• [Work to complete]: Two lines below mark the span: the one containing "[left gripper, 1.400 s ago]" and the one containing "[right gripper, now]". Set down both, plus every line between, exactly as they stand, and nothing else.
== Dataset content
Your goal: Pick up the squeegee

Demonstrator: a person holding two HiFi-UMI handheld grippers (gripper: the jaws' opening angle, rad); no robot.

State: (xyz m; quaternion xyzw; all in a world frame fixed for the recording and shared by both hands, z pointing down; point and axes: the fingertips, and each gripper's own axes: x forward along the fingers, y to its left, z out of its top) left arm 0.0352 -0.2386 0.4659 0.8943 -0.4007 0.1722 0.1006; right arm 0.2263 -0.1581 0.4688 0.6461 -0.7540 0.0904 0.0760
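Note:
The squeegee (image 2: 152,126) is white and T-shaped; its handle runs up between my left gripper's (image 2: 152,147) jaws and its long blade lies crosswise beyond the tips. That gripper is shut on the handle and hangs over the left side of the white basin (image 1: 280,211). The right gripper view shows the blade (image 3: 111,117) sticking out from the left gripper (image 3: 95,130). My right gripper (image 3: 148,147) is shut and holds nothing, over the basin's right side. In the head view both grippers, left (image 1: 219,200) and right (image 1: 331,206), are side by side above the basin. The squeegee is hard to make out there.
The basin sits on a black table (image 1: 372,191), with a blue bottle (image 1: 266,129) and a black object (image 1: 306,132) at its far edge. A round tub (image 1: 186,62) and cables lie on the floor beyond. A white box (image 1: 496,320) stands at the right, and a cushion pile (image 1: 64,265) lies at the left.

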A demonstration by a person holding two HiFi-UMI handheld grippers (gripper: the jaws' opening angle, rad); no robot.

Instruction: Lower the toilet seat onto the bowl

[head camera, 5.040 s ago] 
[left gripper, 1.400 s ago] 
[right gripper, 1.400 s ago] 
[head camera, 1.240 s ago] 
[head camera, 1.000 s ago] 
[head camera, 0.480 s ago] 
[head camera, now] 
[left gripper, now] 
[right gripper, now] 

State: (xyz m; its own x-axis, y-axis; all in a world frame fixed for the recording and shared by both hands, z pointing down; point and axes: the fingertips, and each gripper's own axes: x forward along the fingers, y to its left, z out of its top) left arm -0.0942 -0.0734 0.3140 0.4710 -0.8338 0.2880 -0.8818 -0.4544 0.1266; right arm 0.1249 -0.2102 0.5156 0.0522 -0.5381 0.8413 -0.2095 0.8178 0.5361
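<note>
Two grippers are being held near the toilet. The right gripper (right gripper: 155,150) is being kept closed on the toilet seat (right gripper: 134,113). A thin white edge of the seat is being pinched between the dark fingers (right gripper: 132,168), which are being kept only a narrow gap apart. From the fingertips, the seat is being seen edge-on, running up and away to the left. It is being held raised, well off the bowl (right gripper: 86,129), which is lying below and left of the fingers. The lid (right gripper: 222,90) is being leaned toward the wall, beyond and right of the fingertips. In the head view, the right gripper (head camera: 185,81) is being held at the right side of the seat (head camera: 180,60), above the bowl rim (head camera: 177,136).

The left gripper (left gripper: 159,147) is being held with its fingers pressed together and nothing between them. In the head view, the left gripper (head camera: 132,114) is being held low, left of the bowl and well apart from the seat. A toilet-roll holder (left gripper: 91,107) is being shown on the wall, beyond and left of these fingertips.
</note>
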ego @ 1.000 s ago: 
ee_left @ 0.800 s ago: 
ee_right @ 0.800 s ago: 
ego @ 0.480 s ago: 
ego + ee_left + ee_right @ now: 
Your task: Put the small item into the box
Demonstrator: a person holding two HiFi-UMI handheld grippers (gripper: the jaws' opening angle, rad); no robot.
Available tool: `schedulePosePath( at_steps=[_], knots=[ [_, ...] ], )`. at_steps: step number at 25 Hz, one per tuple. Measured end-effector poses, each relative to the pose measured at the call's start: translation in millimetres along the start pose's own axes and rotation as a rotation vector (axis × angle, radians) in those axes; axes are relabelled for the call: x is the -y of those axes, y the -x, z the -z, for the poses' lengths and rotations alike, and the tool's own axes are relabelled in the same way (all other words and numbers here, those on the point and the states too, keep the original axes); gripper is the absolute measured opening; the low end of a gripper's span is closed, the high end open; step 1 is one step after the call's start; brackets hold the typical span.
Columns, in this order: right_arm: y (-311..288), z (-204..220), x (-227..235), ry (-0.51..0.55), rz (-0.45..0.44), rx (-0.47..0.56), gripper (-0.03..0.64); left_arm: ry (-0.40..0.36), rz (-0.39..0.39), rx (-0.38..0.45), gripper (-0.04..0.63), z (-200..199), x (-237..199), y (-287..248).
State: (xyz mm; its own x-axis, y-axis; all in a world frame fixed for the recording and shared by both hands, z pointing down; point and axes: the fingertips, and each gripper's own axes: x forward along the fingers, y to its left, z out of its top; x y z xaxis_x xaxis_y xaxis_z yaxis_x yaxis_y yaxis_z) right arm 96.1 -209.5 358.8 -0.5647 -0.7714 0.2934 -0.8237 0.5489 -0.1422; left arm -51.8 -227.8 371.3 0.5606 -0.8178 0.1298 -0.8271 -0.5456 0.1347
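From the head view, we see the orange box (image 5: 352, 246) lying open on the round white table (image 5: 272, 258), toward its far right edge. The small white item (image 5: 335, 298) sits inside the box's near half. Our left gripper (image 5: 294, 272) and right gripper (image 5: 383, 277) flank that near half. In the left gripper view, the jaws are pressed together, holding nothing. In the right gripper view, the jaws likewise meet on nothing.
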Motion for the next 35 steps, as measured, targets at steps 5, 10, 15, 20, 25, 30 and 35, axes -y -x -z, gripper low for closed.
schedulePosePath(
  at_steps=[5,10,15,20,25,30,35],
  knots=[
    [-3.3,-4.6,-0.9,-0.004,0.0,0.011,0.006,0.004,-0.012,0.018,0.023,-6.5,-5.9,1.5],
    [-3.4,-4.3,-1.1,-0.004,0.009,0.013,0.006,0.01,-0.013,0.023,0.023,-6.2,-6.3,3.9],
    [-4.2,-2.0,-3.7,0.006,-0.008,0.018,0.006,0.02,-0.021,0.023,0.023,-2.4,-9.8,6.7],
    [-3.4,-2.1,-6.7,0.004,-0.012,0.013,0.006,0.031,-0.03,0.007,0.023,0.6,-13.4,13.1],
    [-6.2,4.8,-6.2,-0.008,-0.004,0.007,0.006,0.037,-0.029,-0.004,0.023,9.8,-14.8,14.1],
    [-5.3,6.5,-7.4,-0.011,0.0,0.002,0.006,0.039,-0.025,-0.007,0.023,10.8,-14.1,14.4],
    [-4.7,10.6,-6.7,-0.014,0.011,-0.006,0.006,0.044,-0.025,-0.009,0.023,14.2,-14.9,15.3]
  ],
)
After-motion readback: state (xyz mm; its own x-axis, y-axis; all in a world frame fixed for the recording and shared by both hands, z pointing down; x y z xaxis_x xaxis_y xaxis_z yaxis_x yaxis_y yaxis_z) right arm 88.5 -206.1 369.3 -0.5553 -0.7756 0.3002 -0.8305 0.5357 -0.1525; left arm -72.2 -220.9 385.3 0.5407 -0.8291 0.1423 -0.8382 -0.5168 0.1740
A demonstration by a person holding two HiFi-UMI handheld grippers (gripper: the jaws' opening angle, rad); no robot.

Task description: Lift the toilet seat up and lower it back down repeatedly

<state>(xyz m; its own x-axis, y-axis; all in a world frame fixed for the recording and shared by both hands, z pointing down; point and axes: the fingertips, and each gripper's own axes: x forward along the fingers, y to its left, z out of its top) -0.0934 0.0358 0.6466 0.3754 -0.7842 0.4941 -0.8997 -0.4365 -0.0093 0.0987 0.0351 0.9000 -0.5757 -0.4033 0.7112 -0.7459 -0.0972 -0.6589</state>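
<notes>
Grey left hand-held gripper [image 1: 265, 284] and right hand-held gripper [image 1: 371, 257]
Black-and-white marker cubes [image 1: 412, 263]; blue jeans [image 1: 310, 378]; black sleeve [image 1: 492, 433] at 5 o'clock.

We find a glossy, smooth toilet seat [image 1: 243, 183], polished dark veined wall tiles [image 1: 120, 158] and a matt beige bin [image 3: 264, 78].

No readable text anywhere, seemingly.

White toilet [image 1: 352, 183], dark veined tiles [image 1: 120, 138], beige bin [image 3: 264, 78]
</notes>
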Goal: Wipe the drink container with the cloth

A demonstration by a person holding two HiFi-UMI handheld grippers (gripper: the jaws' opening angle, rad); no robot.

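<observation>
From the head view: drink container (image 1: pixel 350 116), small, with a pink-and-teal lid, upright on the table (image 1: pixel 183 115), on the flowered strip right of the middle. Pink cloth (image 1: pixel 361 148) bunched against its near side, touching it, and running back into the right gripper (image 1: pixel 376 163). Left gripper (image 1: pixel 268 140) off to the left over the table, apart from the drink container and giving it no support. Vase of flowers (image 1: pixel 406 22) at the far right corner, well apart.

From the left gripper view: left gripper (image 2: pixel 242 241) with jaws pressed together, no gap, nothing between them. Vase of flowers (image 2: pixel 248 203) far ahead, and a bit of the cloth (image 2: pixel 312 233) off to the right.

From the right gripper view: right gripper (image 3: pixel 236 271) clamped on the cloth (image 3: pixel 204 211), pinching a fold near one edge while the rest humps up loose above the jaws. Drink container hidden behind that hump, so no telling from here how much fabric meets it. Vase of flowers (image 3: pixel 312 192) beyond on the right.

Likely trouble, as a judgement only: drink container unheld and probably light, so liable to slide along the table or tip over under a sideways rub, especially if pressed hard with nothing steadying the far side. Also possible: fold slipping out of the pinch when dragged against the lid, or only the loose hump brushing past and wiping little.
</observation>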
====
• [Response box]:
[left gripper, 1.400 s ago] 
[right gripper, 1.400 s ago] 
[head camera, 1.240 s ago] 
[head camera, 1.000 s ago] 
[head camera, 0.480 s ago] 
[head camera, now] 
[left gripper, now] 
[right gripper, now] 

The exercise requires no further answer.